Cheguei em minha casa no horário de sempre. Fiz as mesmas coisas que
a comodidade inconfortável da rotina me obriga. Pus as chaves sobre a
mesinha que fica próxima a porta principal do apartamento, por onde entrei;
tiro os sapatos ali mesmo. Ao passar pela mesa da sala de jantar deixei minha
camisa por sobre uma cadeira e gritei por alguém...Ninguém em
casa.
Aproveitei minha completa solidão ali para relaxar. Comi algumas sobras
do almoço, restos da rotina que insiste em me perseguir, e fui para o
meu quarto, mantendo as luzes apagadas. Prefiro assim...
Pus uma música - Enigma, uma ótima banda - e sentei em
minha poltrona. Lentamente fechei os olhos, recostando a cabeça no conforto
de meu trono. Meus músculos foram, um a um, relaxando, como se cada fibra
fosse estirada; como se cada sinapse fosse desfeita. E lentamente fui adentrando
àquele estado de transe, em que não sabemos ao certo se estamos
dormindo ou acordados.Àquele ponto em que os sentidos nos traem. Logo
tive uma estranha sensação de que meu corpo começava a
perder contato com o couro da poltrona, como se flutuasse, inclinado-se para
trás; comecei a sentir todo meu corpo formigar. Senti um enorme calafrio,
que me forçou a abrir os olhos. Tudo normal. Senti-me aliviado, apesar
de, de certa forma, decepcionado.
Novamente, fechei os olhos e encostei a cabeça. Mais uma vez, tive a
impressão de que meu corpo levitava, executando um movimento rotacional
para trás. Desafiei meu receio e mantive os olhos cerrados. As rotações,
inicialmente lentas, estavam cada vez mais rápidas. O som da música
que ouvia, perdia-se em meio a um silêncio ensurdecedor... Aterrorizante...

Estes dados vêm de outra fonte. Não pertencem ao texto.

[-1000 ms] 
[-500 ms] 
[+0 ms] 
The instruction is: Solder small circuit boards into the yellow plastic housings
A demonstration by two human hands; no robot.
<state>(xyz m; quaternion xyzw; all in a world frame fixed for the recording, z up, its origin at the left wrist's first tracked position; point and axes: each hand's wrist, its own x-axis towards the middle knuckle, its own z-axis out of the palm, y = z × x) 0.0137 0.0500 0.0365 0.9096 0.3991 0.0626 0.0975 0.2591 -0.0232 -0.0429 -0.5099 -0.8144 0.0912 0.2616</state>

O medo já tomava o lugar da segurança que eu tinha na possibilidade
de abrir os olhos e estar sentado no mesmo lugar, em minha poltrona, no canto
mais escuro do quarto.
Resolvi abri-los. Inicialmente, vi apenas uma linha branca cercada por um oceano
negro, depois de alguns instantes esta foi transformando-se em uma infinidade
de pontos, ia diminuindo até torna-se apenas um, estático em minha
frente, mas a uma grande distância. O silencio imperava.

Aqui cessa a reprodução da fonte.